**Description of the task**
Instruction for the entries below: return the part that opens with the line containing "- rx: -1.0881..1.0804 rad" and closes with the line containing "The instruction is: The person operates", exactly, and no pictures.

__________________________________________________

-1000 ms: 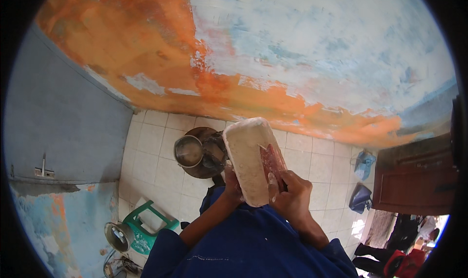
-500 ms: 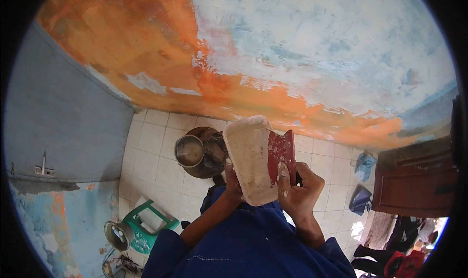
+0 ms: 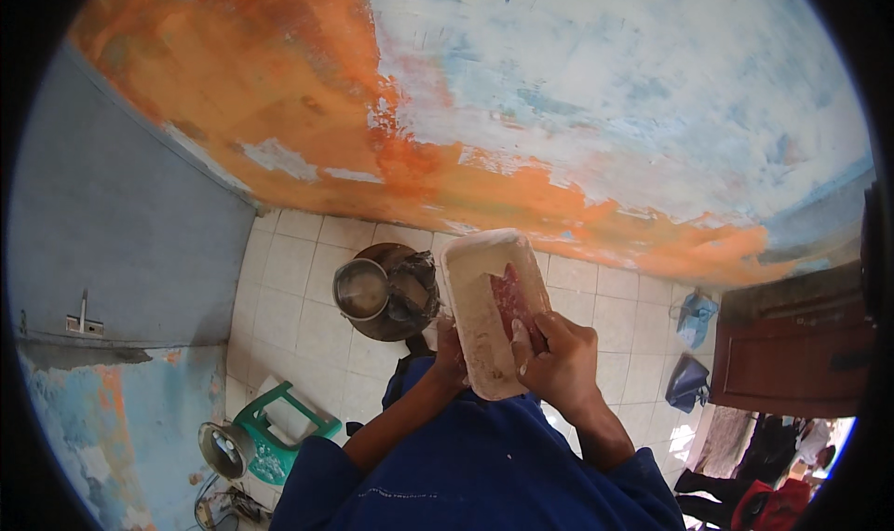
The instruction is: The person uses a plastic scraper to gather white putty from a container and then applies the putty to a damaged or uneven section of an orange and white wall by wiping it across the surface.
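Observation:
A shallow rectangular tray (image 3: 473, 280), pale and smeared with putty, is tilted in front of my body. My left hand (image 3: 451, 352) grips its left edge, fingers partly hidden behind the tray. My right hand (image 3: 562, 359) is closed around a red putty spreader (image 3: 508, 298), thumb on its near face. The spreader lies inside the tray, its blade against the tray's inner surface. White residue coats parts of the spreader and my right thumb.
Ahead rises a patchy orange and whitish wall (image 3: 596, 94). A round dark stool (image 3: 382, 328) with a metal pot (image 3: 361, 289) stands left. A green plastic chair (image 3: 270, 438), a blue bag (image 3: 687, 382) and a brown wooden door (image 3: 792, 354) are around; a person (image 3: 782, 503) is at lower right.
The spreader has moved left and down from the tray's right rim into the tray. My right hand has followed it, and the tray has turned slightly and shifted right.

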Action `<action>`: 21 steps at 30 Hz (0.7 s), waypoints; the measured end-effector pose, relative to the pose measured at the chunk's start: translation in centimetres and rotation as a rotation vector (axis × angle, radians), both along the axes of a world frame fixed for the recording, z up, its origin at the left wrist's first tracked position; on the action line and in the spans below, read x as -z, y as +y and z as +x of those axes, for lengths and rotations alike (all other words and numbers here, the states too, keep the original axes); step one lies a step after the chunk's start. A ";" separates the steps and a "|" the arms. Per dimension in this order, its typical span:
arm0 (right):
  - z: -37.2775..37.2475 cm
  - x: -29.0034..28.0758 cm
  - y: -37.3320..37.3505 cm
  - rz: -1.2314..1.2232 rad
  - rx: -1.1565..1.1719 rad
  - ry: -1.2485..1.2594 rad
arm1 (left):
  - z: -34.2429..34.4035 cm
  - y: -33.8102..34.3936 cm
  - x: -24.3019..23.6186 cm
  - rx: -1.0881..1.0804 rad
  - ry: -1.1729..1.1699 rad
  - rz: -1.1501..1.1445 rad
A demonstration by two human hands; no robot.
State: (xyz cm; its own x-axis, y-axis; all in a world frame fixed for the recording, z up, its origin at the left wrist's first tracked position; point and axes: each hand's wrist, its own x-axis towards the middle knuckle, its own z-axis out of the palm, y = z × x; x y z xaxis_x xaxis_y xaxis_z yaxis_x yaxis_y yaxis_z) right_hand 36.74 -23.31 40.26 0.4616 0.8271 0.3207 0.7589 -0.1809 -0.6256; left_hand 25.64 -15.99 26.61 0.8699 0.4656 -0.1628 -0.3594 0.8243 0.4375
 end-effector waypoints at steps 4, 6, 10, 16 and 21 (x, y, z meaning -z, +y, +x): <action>0.9 0.0 0.4 0.080 0.022 -0.028 | -0.1 -0.1 -0.3 0.027 -0.106 -0.060; 1.0 -0.4 0.5 0.144 0.044 -0.044 | 0.0 -0.1 -0.4 0.017 -0.092 -0.027; 1.3 -0.4 0.6 0.111 0.006 -0.157 | 0.3 -0.2 -0.8 -0.008 -0.030 -0.036; 0.2 0.0 -1.2 -0.062 -0.037 -0.139 | -0.1 -0.1 0.8 -0.018 0.065 -0.006; -0.4 1.4 -1.7 -0.043 -0.017 0.000 | 0.0 0.1 0.6 -0.088 -0.001 0.041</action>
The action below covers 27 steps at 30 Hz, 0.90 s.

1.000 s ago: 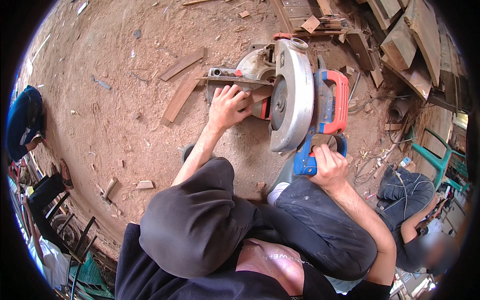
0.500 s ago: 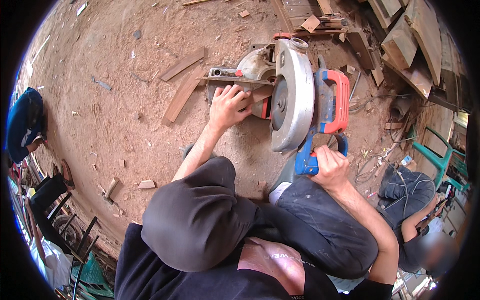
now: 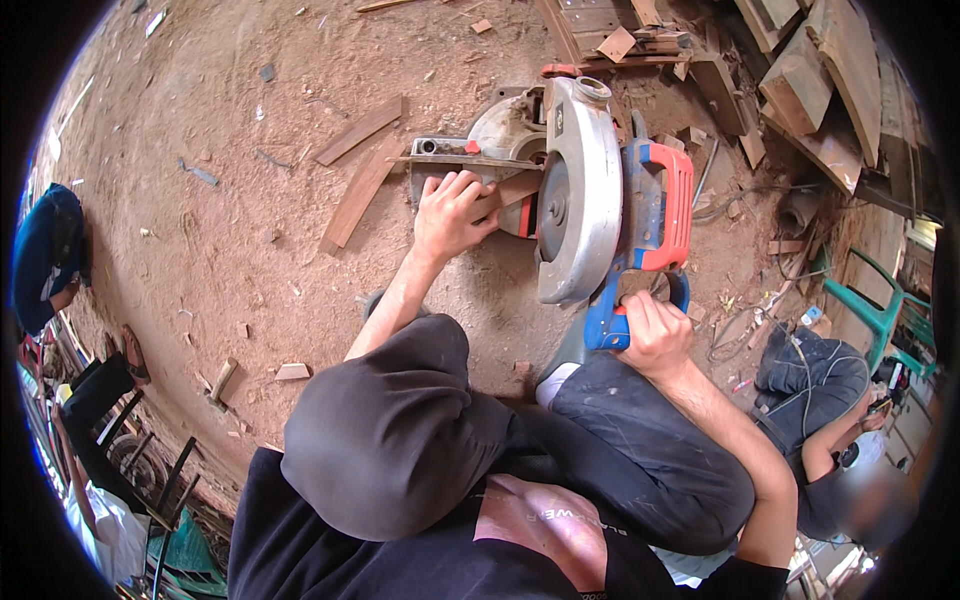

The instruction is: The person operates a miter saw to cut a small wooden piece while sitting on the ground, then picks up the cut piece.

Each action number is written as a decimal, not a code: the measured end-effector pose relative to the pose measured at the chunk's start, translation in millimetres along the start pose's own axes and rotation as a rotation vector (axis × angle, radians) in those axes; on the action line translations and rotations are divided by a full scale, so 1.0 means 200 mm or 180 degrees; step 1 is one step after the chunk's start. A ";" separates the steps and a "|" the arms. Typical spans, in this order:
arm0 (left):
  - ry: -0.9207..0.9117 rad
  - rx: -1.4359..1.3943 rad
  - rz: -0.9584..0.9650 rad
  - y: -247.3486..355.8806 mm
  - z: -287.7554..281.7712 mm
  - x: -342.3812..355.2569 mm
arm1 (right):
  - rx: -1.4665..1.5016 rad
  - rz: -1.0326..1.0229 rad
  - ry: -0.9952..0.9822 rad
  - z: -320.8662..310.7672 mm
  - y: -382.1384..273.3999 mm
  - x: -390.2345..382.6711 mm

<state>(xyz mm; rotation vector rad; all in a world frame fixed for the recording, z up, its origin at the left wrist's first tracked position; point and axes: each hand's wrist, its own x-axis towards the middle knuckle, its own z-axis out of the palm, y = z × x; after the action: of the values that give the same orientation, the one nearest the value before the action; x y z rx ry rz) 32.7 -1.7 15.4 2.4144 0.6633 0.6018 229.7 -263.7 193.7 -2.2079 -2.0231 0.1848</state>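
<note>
A miter saw (image 3: pixel 588 190) with a silver blade guard and a blue and red motor body stands on the ground before me. My right hand (image 3: pixel 655 335) is closed round its blue handle (image 3: pixel 606 318). To the left of the round blade (image 3: pixel 556 208), my left hand (image 3: pixel 455 213) presses a short brown wood piece (image 3: pixel 518 188) against the saw's metal fence (image 3: pixel 470 160), fingers bent over it. The wood's right end reaches close to the blade, and part of the piece is hidden beneath my fingers.
Two wood strips (image 3: pixel 362 195) lie left of the saw, with offcuts scattered over the dirt floor. Stacked boards (image 3: pixel 815 90) fill the far right. A person (image 3: pixel 825 420) sits at the right near a green chair (image 3: pixel 872 310) and loose cable. Other people are at the left edge.
The whole view has shifted slightly, so the saw appears a little further left. Both my hands keep their places on the wood and the handle.
</note>
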 end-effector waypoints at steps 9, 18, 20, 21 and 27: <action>-0.0032 0.0019 0.0006 0.00 0.00 0.01 | -0.0015 0.0008 -0.0084 0.03 0.01 -0.02; -0.0031 0.0020 -0.0013 0.00 0.00 0.01 | -0.0028 -0.0041 -0.0088 0.05 0.01 -0.04; -0.0013 0.0027 -0.0004 0.00 -0.01 0.01 | -0.0033 -0.0050 -0.0090 0.05 0.01 -0.03; -0.0003 0.0024 0.0002 0.00 -0.01 0.01 | -0.0040 -0.0057 -0.0098 0.05 0.01 -0.03; -0.0051 0.0010 0.0014 0.00 -0.01 0.00 | -0.0046 -0.0097 -0.0010 0.06 0.01 -0.02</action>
<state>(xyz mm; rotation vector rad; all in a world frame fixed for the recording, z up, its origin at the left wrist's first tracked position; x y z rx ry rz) 32.4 -0.4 15.9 2.4215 0.6531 0.5831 228.7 -267.5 182.2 -2.1851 -2.0649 0.1712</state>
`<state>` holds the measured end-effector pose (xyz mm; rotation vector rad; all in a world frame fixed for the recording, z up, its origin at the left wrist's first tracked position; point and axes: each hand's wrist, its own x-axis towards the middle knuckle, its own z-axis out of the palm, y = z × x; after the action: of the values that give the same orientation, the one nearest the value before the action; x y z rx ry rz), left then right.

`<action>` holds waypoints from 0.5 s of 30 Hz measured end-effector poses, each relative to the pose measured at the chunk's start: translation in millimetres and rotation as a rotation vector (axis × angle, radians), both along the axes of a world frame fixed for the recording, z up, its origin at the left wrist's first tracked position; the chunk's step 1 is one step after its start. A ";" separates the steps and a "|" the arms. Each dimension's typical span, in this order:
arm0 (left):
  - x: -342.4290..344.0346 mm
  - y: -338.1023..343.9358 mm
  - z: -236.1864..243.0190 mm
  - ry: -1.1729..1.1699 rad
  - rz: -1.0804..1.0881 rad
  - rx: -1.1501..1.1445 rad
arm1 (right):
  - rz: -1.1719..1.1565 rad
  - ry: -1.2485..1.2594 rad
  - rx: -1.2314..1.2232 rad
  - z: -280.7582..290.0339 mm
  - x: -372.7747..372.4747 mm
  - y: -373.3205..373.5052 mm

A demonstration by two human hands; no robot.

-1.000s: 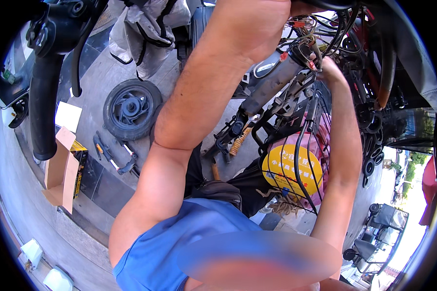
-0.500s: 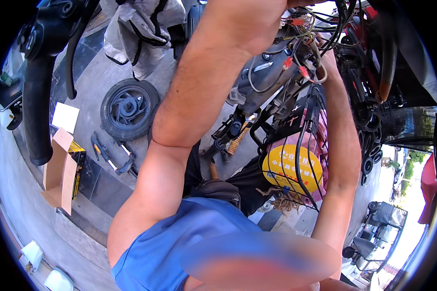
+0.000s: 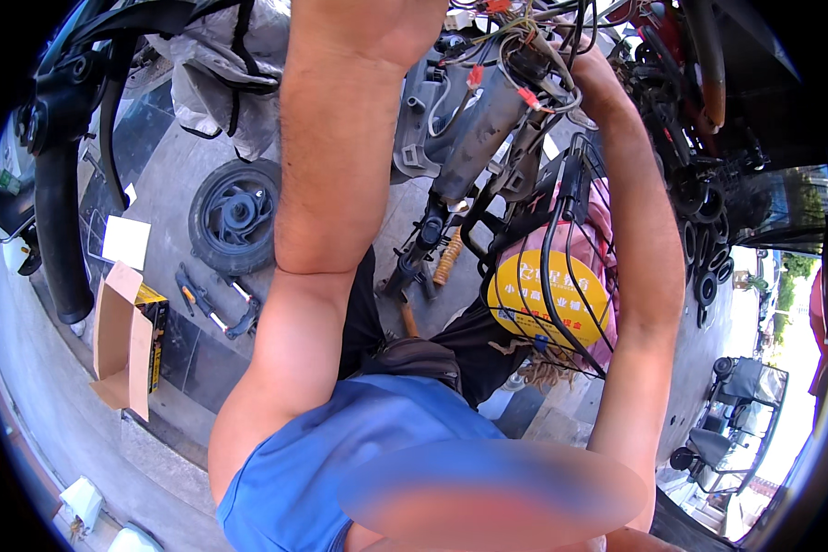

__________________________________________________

**Output below**
  - rx: -1.0881..1.0804 rad
  - ry: -1.1729..1.1699 rad
  - rz: -1.1501..1.1445 rad
A demonstration by two human hands; no robot.
State: (xyz cm; its own x-axis, y-axis; all in a world frame fixed for the recording, z up, its origin at the left wrist's first tracked position; point and axes: each hand's wrist, its own x-axis towards the middle knuckle, its own z-axis out of the palm, y = z × x; x y z xaxis_x xaxis_y xaxis_z yaxis_x yaxis_y yaxis_z) right_hand 36.74 -23.31 40.26 0.4616 0.8271 0.3207 0.7589 -0.1809 -0.6256; left_hand 25.64 -15.99 26.61 0.8699 0.4656 -0.1628 -0.3594 0.8243 0.4375
 end-effector waypoints at steps 4, 6, 10, 16 and 21 (x, y, z meaning -z, +y, +x): <action>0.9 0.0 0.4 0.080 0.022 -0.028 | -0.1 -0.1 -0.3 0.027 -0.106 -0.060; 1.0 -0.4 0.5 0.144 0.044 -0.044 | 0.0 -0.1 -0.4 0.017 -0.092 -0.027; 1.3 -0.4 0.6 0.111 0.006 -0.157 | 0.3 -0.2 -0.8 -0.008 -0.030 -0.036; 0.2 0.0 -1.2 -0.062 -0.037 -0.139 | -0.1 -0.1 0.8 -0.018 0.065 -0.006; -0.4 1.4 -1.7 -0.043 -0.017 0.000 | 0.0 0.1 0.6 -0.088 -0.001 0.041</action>
The action below covers 27 steps at 30 Hz, 0.90 s.

1.000 s ago: 
0.500 s ago: 
now: 

The instruction is: The person operates a miter saw to cut a small wooden piece while sitting on the ground, then picks up the cut piece.

This exercise has now been finished.